▶ YOUR GOAL
The material below must be output exactly, line for line.

▶ DATA BLOCK
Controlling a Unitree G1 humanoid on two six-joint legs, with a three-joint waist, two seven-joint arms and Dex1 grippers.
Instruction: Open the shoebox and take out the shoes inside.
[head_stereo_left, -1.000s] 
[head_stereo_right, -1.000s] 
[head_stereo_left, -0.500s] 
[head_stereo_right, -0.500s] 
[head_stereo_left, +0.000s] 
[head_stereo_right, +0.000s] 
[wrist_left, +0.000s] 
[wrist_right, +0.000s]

▶ RESPONSE TO THIS TASK
Controlling a Unitree G1 humanoid on two six-joint legs, with a three-joint waist, two seven-joint arms and Dex1 grippers.
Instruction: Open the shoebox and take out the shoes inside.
[head_stereo_left, -1.000s] 
[head_stereo_right, -1.000s] 
[head_stereo_left, -0.500s] 
[head_stereo_right, -0.500s] 
[head_stereo_left, +0.000s] 
[head_stereo_right, +0.000s] 
[wrist_left, +0.000s] 
[wrist_right, +0.000s]

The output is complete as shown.